_Instructions for the task:_ Starting at the line that contains "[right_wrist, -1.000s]" and stopping at the line that contains "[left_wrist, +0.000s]", transcribe every line of the material below exactly; pictures stay out.
+===+
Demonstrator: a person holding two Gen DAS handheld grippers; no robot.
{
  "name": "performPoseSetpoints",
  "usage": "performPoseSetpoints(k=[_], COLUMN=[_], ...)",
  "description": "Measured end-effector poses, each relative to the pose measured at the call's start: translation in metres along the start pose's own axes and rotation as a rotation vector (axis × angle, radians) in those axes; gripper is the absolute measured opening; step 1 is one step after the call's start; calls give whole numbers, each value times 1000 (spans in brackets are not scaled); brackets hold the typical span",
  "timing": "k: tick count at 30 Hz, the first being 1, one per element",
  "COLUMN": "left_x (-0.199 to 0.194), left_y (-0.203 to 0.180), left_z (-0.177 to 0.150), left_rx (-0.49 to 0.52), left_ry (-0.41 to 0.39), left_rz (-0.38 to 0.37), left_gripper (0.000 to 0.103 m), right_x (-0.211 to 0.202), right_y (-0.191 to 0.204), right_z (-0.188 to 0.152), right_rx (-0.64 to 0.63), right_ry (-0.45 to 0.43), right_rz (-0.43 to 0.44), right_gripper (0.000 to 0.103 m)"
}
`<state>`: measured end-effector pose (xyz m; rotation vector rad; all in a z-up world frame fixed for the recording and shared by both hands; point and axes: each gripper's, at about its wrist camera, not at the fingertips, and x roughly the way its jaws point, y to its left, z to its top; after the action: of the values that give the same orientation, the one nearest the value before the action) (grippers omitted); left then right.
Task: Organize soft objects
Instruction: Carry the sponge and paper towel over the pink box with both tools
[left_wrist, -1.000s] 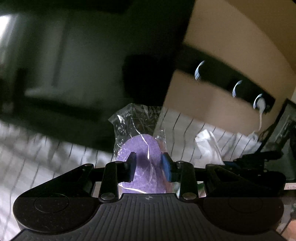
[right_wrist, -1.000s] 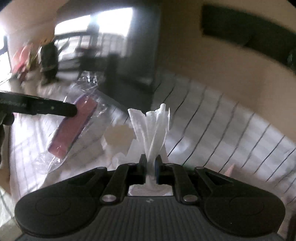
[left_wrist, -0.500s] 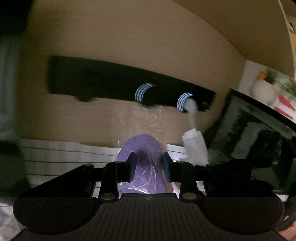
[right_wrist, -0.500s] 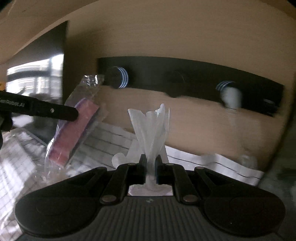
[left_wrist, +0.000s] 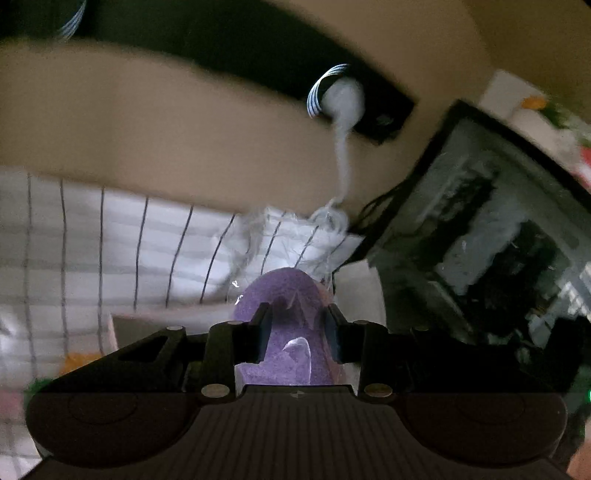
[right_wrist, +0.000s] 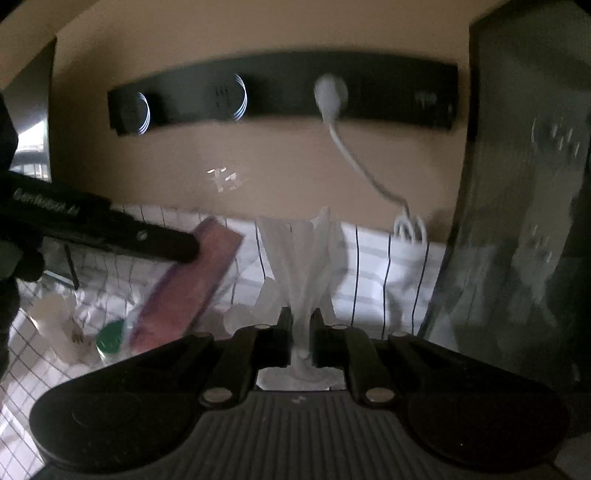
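A purple sponge (left_wrist: 284, 295) in a clear plastic wrap sits between the pads of my left gripper (left_wrist: 297, 317). The jaws are opening, but the pads still touch the sponge's sides. The right wrist view shows the same sponge (right_wrist: 192, 280) edge-on, pinkish, under the left gripper's dark finger (right_wrist: 162, 243). My right gripper (right_wrist: 300, 321) is shut on a crumpled white tissue (right_wrist: 306, 251) that fans upward from its pads. Both objects hang above a white cloth with thin dark lines (left_wrist: 110, 240).
A black socket strip (right_wrist: 280, 92) runs along the beige wall, with a white plug and cable (right_wrist: 330, 92) hanging from it. A dark glass-fronted box (right_wrist: 517, 221) stands at the right. A green cap (right_wrist: 110, 338) and small white items lie at the lower left.
Both views have swung from the bright window side to face the beige wall and the dark box. The sponge and the tissue stayed in the grippers, and the cloth now looks closer.
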<state>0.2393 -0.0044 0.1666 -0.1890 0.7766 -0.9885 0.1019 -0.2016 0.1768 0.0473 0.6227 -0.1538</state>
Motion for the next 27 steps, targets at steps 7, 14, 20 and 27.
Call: performPoseSetpoints(k=[7,14,20,27], left_x=[50,44,7,-44], left_y=[22,14,26,37], left_z=[-13,-22,-38,-69], left_rx=[-46,24,-82,-104], left_ry=[133,152,99,108], left_rz=[119,190,199,299], left_gripper=[38,37,36,35], right_x=[68,77,70,134], right_y=[7,11,14,27], right_z=[-32,-58,-50,-56], right_rx=[-1,9,56,11], right_ry=[201,246,164,355], right_rz=[73,120,162,-59], right_gripper=[9,18,18,11])
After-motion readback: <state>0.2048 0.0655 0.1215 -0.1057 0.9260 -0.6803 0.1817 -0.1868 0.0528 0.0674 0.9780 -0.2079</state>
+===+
_Result of this exercise:_
[right_wrist, -1.000s] 
[left_wrist, -0.500s] 
[right_wrist, -0.500s] 
[left_wrist, +0.000s] 

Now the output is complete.